FAWN MINING CORPORATION v. Hudson

878 F. Supp. 240, 1995 U.S. Dist. LEXIS 3062, 1995 WL 103258
CourtDistrict Court, District of Columbia
DecidedFebruary 24, 1995
DocketCiv. A. 93-2256 (JR)
StatusPublished
Cited by6 cases

This text of 878 F. Supp. 240 (FAWN MINING CORPORATION v. Hudson) is published on Counsel Stack Legal Research, covering District Court, District of Columbia primary law. Counsel Stack provides free access to over 12 million legal documents including statutes, case law, regulations, and constitutions.

Bluebook
FAWN MINING CORPORATION v. Hudson, 878 F. Supp. 240, 1995 U.S. Dist. LEXIS 3062, 1995 WL 103258 (D.D.C. 1995).

Opinion

AMENDED MEMORANDUM OPINION

ROBERTSON, District Judge.

Before the court in this declaratory judgment action are cross-motions for summary *241 judgment posing the narrow question whether a number of retirees were, on July 20, 1992, “receiving benefits” from a certain United Mine Workers of America (UMWA) benefit plan. The answer to that question will determine which of two new UMWA funds will provide health care coverage to the retirees and who will pay the health care premiums. Congress established the new funds as part of the Coal Industry Retiree Health Benefit Act of 1992, Pub.Law 102-486, 106 Stat. 3037, 26 U.S.C. § 9701 et seq. The court’s task is to apply the definitional language of that statute to undisputed facts. The retirees themselves will not be affected by the outcome of this dispute. They are covered in any event.

FACTS

In May 1990, plaintiff Fawn Mining Corporation (Fawn) began coal mining operations in and around Saxonburg, Pennsylvania. Fawn employed UMWA-represented mine workers and established a health benefit plan for them. Only nine months later, in February 1991, Fawn closed down its mining operations. A year after that, in February 1992, Fawn stopped providing health benefits. At that point, some 40 Fawn retirees — mine workers and their dependents — turned for coverage to an “orphan fund” maintained by the UMWA. That fund, called the UMWA 1974 Benefit Plan and Trust (1974 Fund), provided health care benefits to UMWA retirees whose former employers were “no longer in business.” The 1974 Fund declined to provide coverage for the Fawn retirees. It took the position that Fawn should continue to provide coverage because its corporate parent was solvent — that the “no longer in business” clause should not permit Fawn to escape the obligation it had undertaken through a collective bargaining agreement to continue paying for health and pension benefits.

After the 1974 Fund’s refusal to provide coverage to the Fawn retirees, the UMWA brought suit in United States District Court for the Western District of Pennsylvania, No. 92-0305, seeking to compel the 1974 Plan to provide coverage. On October 1, 1992, the UMWA, the UMWA Health and Retirement Funds, and representative retirees resolved the dispute by consent: the parties agreed to a preliminary injunction directing that Fawn retirees would be covered by the 1974 Fund. 1 In compliance with that injunction, the 1974 Fund then paid or made reimbursement for medical services rendered to Fawn retirees, including services rendered before the critical date of July 20, 1992.

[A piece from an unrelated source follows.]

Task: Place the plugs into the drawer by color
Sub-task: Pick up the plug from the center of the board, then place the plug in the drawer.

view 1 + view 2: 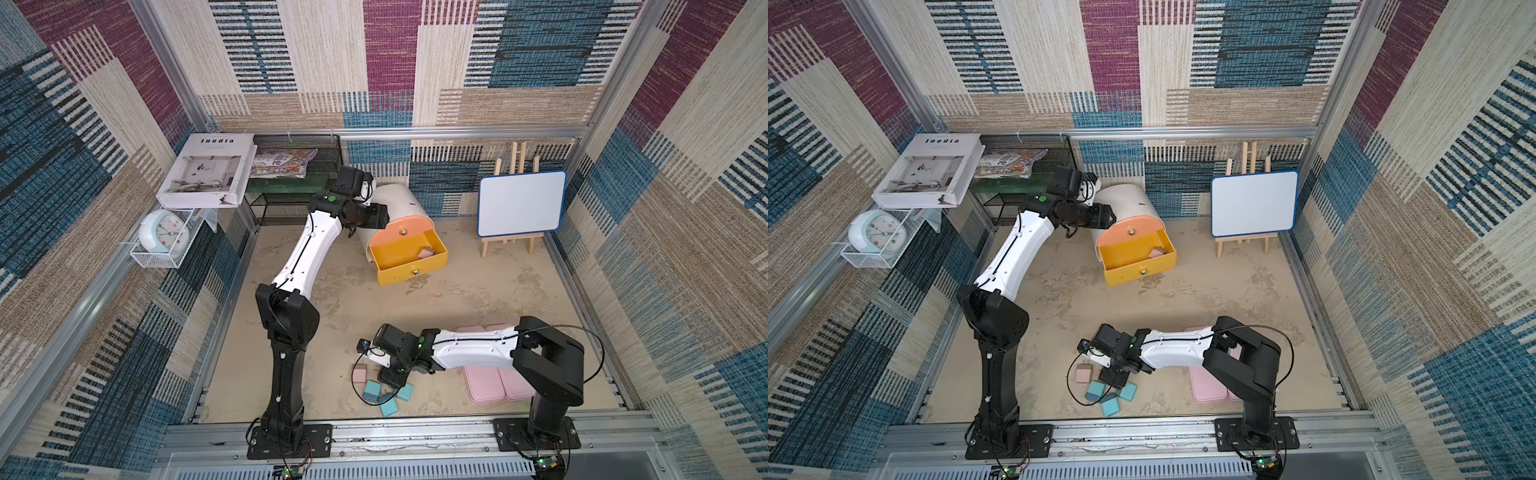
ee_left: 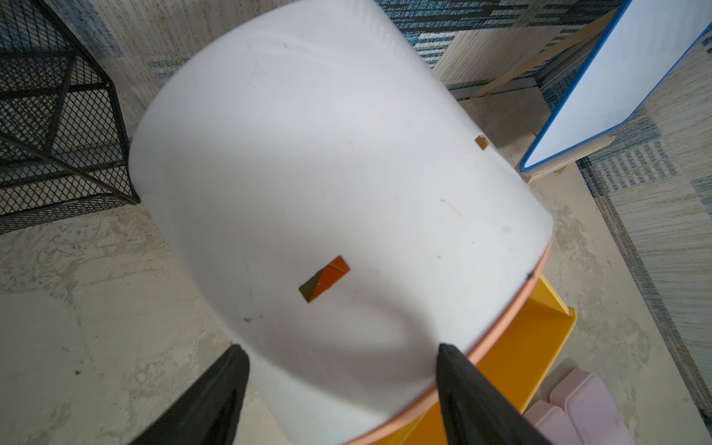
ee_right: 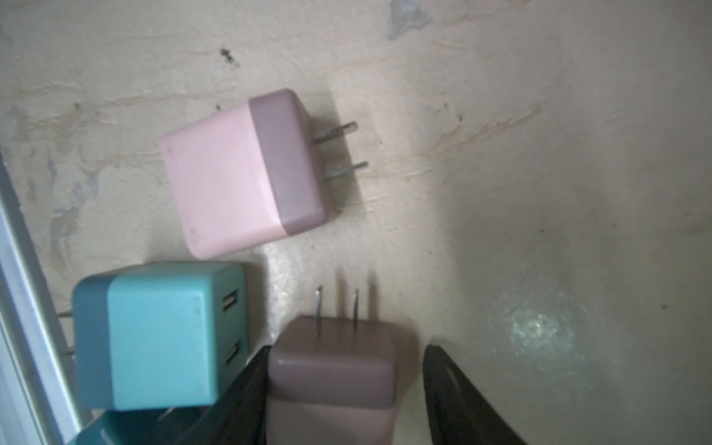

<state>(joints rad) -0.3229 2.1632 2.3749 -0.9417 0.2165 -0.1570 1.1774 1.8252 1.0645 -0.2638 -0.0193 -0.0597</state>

The July 20, 1992 date is significant within the context of the Coal Industry Retiree Health Benefits Act (CIRHBA). CIRHBA was enacted on October 24,1992, in response to a crisis in the funding of UMWA retiree health benefits. In order to deal with deficits in existing plans, ensure sufficient operating assets and provide for continuation of a privately funded, self-sufficient benefit program, . Congress mandated the creation of two new trust funds. The first was formed by merging the 1974 Fund with an earlier UMWA plan, the 1950 UMWA Benefit Plan. The merged fund, called the UMWA Combined Benefit Fund (Combined Fund), was to provide health care benefits to every “eligible beneficiary.” 26 U.S.C. § 9703(b)(1). “Eligible beneficiary” was defined by 26 U.S.C. § 9703(f):

For purposes of this subchapter, the term “eligible beneficiary” means an individual who—
(1) is a coal industry retiree who, on July 20, 1992, was eligible to receive, and receiving, benefits from the 1950 UMWA Benefit Plan or the 1974 UMWA Benefit Plan, or
(2) on such date was eligible to receive, and receiving, benefits in either such plan by reason of a relationship to such retiree.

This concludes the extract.